WHAT YOU SHOULD DO -> Reprint the lines below as they are, minus the pictures.

MATERIAL PROVIDED ->
——————————

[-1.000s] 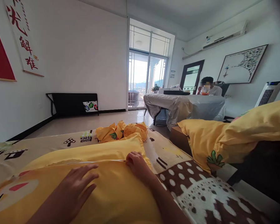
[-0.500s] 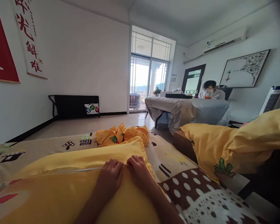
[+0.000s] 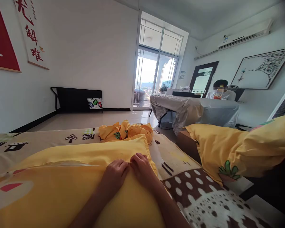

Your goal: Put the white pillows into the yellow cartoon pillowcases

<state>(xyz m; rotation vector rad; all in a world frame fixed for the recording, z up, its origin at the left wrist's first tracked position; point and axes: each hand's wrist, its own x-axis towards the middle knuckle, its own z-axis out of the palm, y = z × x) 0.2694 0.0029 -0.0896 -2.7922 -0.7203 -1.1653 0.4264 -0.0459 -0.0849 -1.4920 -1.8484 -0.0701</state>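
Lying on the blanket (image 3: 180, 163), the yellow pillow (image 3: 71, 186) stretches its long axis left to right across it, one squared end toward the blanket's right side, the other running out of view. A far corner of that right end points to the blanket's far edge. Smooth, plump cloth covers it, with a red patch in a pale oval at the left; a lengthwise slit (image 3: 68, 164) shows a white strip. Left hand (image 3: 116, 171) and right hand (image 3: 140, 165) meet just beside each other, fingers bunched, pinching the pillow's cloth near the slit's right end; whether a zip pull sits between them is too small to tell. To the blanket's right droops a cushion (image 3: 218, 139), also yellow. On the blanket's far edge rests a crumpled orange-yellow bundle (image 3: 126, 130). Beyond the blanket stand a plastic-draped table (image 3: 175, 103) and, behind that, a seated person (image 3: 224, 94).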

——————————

SOLUTION TO THIS EXERCISE ->
[-1.000s] 
[-0.500s] 
[+0.000s] 

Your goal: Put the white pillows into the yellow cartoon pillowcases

<state>(xyz m; rotation vector rad; all in a world frame fixed for the recording, z up, its origin at the left wrist's first tracked position; point and axes: each hand's wrist, its own x-axis towards the middle knuckle, its own z-axis out of the palm, y = z × x) 0.2694 0.0029 -0.0896 -2.7922 -0.7203 -1.1653 0.4264 -0.0459 -0.0849 -1.4920 -1.8484 -0.0701</state>
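Lying on the blanket (image 3: 180, 163), the yellow pillow (image 3: 71, 186) stretches its long axis left to right across it, one squared end toward the blanket's right side, the other running out of view. A far corner of that right end points to the blanket's far edge. Smooth, plump cloth covers it, with a red patch in a pale oval at the left; a lengthwise slit (image 3: 68, 164) shows a white strip. Left hand (image 3: 116, 171) and right hand (image 3: 140, 165) meet just beside each other, fingers bunched, pinching the pillow's cloth near the slit's right end; whether a zip pull sits between them is too small to tell. To the blanket's right droops a cushion (image 3: 218, 139), also yellow. On the blanket's far edge rests a crumpled orange-yellow bundle (image 3: 126, 130). Beyond the blanket stand a plastic-draped table (image 3: 175, 103) and, behind that, a seated person (image 3: 224, 94).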

As written, the answer is complete.